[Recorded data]
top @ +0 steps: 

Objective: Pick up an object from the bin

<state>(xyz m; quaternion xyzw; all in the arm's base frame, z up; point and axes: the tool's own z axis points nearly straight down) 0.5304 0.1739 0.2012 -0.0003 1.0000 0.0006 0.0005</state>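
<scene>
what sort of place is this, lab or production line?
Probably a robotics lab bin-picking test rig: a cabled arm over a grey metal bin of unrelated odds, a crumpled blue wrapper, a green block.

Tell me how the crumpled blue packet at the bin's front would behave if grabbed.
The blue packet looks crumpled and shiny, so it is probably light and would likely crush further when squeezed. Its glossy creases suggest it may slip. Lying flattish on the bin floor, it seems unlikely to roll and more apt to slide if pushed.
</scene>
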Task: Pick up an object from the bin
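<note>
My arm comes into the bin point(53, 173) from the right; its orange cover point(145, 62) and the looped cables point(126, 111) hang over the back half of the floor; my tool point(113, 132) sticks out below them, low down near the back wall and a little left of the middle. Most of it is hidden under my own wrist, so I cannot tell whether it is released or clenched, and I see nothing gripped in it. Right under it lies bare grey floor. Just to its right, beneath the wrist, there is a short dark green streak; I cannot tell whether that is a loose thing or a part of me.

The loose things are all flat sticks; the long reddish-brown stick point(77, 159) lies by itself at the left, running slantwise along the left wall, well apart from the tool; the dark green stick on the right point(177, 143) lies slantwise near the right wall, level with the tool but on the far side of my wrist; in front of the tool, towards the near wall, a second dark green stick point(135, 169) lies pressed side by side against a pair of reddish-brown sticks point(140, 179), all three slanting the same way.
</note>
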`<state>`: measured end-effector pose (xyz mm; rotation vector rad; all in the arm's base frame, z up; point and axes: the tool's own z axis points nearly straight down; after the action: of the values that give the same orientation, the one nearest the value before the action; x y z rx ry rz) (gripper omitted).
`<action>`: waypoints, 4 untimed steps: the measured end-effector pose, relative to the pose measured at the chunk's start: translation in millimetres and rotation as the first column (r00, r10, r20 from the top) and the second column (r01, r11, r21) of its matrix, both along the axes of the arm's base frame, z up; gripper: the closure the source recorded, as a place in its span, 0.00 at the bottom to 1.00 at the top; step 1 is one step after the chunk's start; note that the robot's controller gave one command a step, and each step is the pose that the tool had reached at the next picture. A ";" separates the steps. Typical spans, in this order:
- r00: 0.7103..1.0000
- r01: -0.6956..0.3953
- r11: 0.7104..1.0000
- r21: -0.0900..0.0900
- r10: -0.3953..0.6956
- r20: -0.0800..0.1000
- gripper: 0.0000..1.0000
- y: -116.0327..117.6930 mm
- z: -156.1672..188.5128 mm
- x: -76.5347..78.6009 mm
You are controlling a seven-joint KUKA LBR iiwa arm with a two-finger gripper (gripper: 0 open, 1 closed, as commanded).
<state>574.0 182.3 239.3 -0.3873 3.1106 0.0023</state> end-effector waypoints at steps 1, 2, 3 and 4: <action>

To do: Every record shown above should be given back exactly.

Answer below:
top @ +0 steps: 

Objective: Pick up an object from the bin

<state>(xyz m; quaternion xyzw; all in the arm's base frame, z up; point and axes: the tool's own z axis points nearly straight down) 0.5304 0.1739 0.2012 -0.0003 1.0000 0.0006 0.0005</state>
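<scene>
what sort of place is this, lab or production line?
Probably a robotics lab bin-picking test rig: a cabled arm over a grey metal bin of unrelated odds, a crumpled blue wrapper, a green block.

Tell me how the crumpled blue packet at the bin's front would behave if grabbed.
The blue packet looks crumpled and shiny, so it is probably light and would likely crush further when squeezed. Its glossy creases suggest it may slip. Lying flattish on the bin floor, it seems unlikely to roll and more apt to slide if pushed.
</scene>
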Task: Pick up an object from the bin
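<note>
My arm comes into the bin point(53, 173) from the right; its orange cover point(145, 62) and the looped cables point(126, 111) hang over the back half of the floor; my tool point(113, 132) sticks out below them, low down near the back wall and a little left of the middle. Most of it is hidden under my own wrist, so I cannot tell whether it is released or clenched, and I see nothing gripped in it. Right under it lies bare grey floor. Just to its right, beneath the wrist, there is a short dark green streak; I cannot tell whether that is a loose thing or a part of me.

The loose things are all flat sticks; the long reddish-brown stick point(77, 159) lies by itself at the left, running slantwise along the left wall, well apart from the tool; the dark green stick on the right point(177, 143) lies slantwise near the right wall, level with the tool but on the far side of my wrist; in front of the tool, towards the near wall, a second dark green stick point(135, 169) lies pressed side by side against a pair of reddish-brown sticks point(140, 179), all three slanting the same way.
</note>
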`<state>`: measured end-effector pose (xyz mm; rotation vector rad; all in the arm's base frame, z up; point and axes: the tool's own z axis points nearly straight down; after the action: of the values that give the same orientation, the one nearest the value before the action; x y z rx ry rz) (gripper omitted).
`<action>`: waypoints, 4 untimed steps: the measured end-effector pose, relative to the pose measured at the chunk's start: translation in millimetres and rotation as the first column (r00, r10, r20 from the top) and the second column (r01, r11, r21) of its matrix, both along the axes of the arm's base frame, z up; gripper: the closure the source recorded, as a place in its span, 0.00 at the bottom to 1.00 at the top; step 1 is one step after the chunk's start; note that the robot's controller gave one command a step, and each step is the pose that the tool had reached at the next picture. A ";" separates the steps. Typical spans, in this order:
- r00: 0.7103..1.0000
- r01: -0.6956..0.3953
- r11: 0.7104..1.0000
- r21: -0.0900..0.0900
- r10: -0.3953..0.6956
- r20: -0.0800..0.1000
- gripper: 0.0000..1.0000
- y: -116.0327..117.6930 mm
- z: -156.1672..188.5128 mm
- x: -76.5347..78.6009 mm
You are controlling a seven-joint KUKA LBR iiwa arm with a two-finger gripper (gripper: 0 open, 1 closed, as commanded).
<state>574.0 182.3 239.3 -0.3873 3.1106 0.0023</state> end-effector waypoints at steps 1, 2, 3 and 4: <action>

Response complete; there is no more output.